No, you can't have two thermostats wired to the same furnace. The thermostat in the hallway is a heating and cooling thermostat and it is almost certainly wired to the "furnace" in the attic. The evaporator coil is for the air conditioning and is attached to the furnace in the attic and uses the furnace fan to circulate the air.
Furnaces don't have water pipes, they have 3/4" gas or oil pipes and they have ~3" combustion exhaust ducts that are sometimes made of pvc piping material. The word "furnace" referring a device that burns fuel to heat air. If you have a boiler, and you really have two water pipes going into the air handling unit (are they insulated?), one would be the supply and the other the return.
Now it's clear what furnace really does. I don't know about the air handling unit. The way you describe sounds like the hot water gives off heat to the air handling unit for air ducts. The ducts seem not insulated. Hot water copper pipes are not insulated,too.
Right, 62F is the heating setpoint -- but it looks to me like it is also the cooling setpoint.

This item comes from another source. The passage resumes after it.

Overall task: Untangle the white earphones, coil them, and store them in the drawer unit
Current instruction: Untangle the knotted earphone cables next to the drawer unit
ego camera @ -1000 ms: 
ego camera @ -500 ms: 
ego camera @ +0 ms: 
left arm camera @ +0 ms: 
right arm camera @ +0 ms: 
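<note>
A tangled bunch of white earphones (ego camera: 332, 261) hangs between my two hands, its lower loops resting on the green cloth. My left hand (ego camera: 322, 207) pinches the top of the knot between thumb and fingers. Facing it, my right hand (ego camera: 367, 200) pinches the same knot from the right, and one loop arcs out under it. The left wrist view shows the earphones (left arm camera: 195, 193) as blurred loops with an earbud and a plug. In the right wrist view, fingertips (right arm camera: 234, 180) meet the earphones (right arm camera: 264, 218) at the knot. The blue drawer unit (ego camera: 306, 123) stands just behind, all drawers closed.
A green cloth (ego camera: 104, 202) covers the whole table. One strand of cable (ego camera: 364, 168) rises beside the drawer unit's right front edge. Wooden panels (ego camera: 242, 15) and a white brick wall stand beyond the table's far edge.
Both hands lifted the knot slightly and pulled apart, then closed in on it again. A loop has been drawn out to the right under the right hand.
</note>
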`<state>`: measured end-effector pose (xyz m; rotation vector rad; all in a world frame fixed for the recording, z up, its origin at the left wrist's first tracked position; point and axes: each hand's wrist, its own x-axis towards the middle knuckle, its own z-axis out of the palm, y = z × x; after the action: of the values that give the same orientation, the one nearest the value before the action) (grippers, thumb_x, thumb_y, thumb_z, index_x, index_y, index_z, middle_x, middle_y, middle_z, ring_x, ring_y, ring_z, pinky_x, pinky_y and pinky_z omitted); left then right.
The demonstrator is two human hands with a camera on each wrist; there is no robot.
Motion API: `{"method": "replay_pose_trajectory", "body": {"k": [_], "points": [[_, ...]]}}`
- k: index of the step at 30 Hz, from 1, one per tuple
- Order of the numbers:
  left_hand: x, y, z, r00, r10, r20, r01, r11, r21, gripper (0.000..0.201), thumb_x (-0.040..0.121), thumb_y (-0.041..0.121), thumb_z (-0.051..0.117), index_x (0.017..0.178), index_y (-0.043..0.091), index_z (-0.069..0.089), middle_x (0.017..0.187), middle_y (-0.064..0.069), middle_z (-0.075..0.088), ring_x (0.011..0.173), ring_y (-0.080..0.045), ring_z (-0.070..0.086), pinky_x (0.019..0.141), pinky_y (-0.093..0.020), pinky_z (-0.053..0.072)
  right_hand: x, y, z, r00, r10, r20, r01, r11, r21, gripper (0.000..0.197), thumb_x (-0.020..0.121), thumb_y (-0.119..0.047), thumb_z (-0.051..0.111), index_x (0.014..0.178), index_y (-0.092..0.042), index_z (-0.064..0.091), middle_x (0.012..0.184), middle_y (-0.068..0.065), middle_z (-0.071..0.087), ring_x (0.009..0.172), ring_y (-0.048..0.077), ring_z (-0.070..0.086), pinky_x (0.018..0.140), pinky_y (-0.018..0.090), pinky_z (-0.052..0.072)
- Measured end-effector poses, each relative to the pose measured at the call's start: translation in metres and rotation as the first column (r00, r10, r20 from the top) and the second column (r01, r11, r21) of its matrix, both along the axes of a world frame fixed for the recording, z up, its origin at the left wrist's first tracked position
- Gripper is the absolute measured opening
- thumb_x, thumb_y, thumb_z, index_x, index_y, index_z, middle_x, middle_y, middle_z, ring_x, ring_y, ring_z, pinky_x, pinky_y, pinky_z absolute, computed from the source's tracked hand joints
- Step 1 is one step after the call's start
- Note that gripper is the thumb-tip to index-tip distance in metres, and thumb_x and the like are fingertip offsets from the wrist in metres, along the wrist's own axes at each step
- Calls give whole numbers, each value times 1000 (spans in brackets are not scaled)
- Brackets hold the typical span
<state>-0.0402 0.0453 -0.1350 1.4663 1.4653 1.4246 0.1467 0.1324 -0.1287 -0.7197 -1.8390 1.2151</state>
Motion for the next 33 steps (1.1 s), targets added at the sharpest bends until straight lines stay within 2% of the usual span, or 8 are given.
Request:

I can't tell from the pictures if the thermostat automatically changes between heating and cooling. Between "heat" and "cool" is there an "auto" that it is set for? Or just "off"?
I think it is. I can see in your first picture, the pointer in the upper left has options of "heat" and "cool". I think the unit in the attic has heating and cooling because the thermostat indicates it is for a unit that has both heating and cooling.
I see but I still don't know why I don't get heated air. I will ask the maintenance man.
By leaving it set in "auto" it will change between heating and cooling on its own. Or just accidentally turning it on and not realizing that it is both a heating and cooling thermostat.
It isn't difficult to tell what a system is doing: if air is coming out of the supply vents, it is on. If the air is warm, it is heating and if the air is cold, it is cooling. And when it is cooling, the condenser outside will be on/make noise.
It might be worth having a friend who knows about such things - or even getting a contractor - to come and poke around, looking at your equipment to tell you what you have. It isn't easy to tell from the limited and confused information you are able to tell us.